Dr. Nsaba Buturo cited Amb. Malac’s comments about President Museveni’s refusal to assent to the GMO Bill twice, to which she said she was upset.

Dr. Buturo who said he was speaking on behalf of majority MP’s in Parliament said as a diplomat, Amb. Malac has no business interfering in the affairs of Uganda, and government should warn her against this conduct.

“We want government to remind her of the required etiquette when you are an ambassador. Who are you to be upset about what we have chosen in our interest? It’s not allowed! It’s wrong for an ambassador to comment on issues of internal nature.”

Alongside other MP’s who support a ban on GMO’s, Dr. Butuuro said diplomatically, ambassadors do not comment on affairs of the host nation in public. He said if the diplomat is aggrieved, she should have quietly engaged the foreign affairs ministry and put her case over the matter.

He said with 45 percent of arable land in East Africa, Uganda has a comparative advantage in food production in the region, and a ban on GMO’s will be a strategic trade protection move that will galvanize its status in the region as far as food production is concerned.
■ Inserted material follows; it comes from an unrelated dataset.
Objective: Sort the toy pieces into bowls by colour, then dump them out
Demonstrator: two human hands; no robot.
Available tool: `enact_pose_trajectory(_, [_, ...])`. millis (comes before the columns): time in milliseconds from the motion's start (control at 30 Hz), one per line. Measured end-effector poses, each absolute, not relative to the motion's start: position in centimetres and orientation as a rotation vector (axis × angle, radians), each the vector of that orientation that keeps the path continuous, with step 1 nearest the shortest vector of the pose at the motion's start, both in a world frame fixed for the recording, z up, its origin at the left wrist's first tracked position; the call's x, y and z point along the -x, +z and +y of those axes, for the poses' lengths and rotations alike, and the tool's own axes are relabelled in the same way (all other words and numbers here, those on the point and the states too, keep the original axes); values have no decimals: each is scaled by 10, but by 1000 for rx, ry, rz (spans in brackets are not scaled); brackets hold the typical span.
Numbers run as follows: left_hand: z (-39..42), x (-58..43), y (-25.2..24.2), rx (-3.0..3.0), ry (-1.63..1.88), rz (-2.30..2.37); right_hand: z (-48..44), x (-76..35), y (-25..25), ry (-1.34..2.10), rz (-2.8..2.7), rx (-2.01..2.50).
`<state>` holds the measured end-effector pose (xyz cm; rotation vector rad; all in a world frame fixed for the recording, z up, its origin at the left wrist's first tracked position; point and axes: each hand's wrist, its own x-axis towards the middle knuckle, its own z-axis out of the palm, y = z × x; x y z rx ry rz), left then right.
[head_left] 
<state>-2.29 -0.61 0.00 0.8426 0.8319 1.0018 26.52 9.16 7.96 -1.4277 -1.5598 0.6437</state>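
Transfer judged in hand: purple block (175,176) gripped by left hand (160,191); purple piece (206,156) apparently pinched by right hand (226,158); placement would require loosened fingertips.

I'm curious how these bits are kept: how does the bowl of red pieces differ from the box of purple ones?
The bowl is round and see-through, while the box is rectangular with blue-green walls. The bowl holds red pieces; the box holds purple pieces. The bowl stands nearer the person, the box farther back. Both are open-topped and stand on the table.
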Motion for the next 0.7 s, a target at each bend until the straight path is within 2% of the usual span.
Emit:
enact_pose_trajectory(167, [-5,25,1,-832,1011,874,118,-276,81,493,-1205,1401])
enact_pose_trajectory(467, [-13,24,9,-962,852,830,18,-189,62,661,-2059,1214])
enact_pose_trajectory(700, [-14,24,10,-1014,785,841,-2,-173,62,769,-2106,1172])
He also said anti-GMO MP’s who he said are majority in parliament, are ready to challenge the law if it is passed claiming it’s introduction is an attempt to enslave Ugandans and deprive them of their sovereignty. He said because of greed and other factors some people have been made to support certain policies.

President Museveni has on two occasions rejected The Genetic Engineering regulatory Bill 2018 citing irregularities in the bill. However, parliamentary procedure gives powers to parliament with two-thirds majority to debate and enact such a bill into law.